**AIM OF THE TASK:**
The response should consist of every line below, restated exactly, with no pictures.
:: INFORMATION SUPPLIED ::
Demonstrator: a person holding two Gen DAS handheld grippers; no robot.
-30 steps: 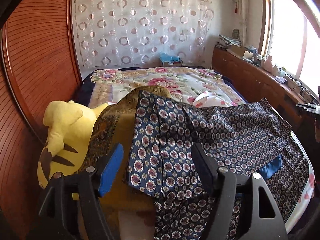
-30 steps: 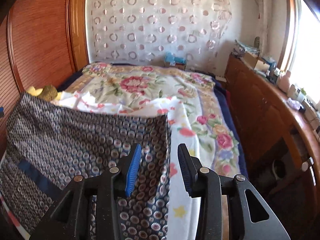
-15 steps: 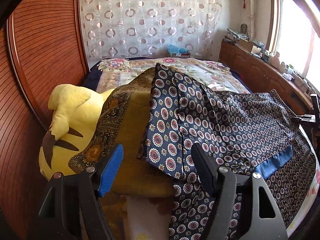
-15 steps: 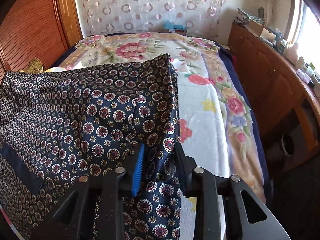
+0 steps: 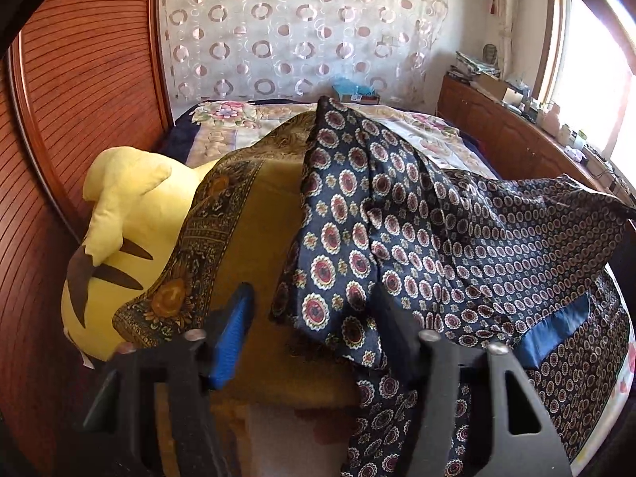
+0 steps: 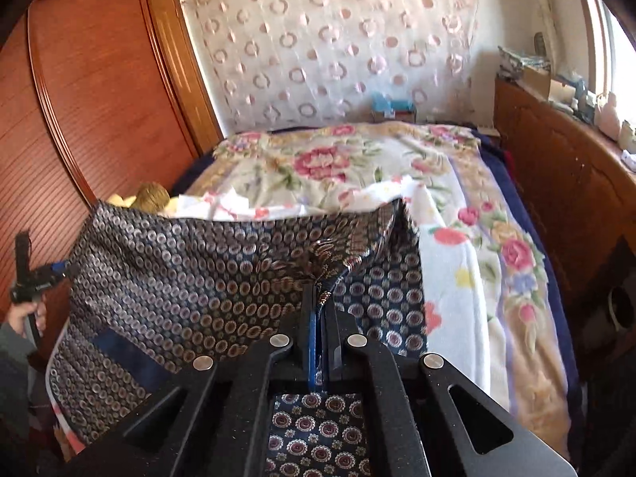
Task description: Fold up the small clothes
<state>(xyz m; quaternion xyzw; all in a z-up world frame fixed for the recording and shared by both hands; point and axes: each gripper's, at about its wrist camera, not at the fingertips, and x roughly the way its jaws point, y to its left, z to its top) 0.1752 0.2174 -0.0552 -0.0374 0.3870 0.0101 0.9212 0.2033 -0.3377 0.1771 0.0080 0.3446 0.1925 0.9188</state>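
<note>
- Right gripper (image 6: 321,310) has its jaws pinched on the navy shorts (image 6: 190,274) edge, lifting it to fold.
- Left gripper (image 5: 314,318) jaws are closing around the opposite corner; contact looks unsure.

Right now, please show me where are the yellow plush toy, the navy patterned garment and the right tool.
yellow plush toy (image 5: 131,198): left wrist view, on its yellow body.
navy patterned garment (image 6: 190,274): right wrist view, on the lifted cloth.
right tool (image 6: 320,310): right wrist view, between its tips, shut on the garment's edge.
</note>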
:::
**RESPONSE BELOW:**
Demonstrator: a person holding two Gen DAS handheld grippers; no robot.
-30 steps: 
-30 steps: 
-15 steps: 
-15 steps: 
+0 steps: 
+0 steps: 
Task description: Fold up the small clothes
<state>(xyz m; quaternion xyzw; all in a z-up world frame fixed for the recording and shared by both hands; point and axes: each gripper's, at about its wrist camera, not at the fingertips, and x roughly the way its jaws point, y to its left, z to its top) 0.1752 0.2174 -0.0552 -0.0374 0.3870 0.0101 0.9212 0.2033 -0.3377 0.1771 0.0080 0.3446 0.1925 0.9188</state>
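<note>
- Right gripper (image 6: 321,310) has its jaws pinched on the navy shorts (image 6: 190,274) edge, lifting it to fold.
- Left gripper (image 5: 314,318) jaws are closing around the opposite corner; contact looks unsure.

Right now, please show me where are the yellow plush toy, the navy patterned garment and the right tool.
yellow plush toy (image 5: 131,198): left wrist view, on its yellow body.
navy patterned garment (image 6: 190,274): right wrist view, on the lifted cloth.
right tool (image 6: 320,310): right wrist view, between its tips, shut on the garment's edge.
</note>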

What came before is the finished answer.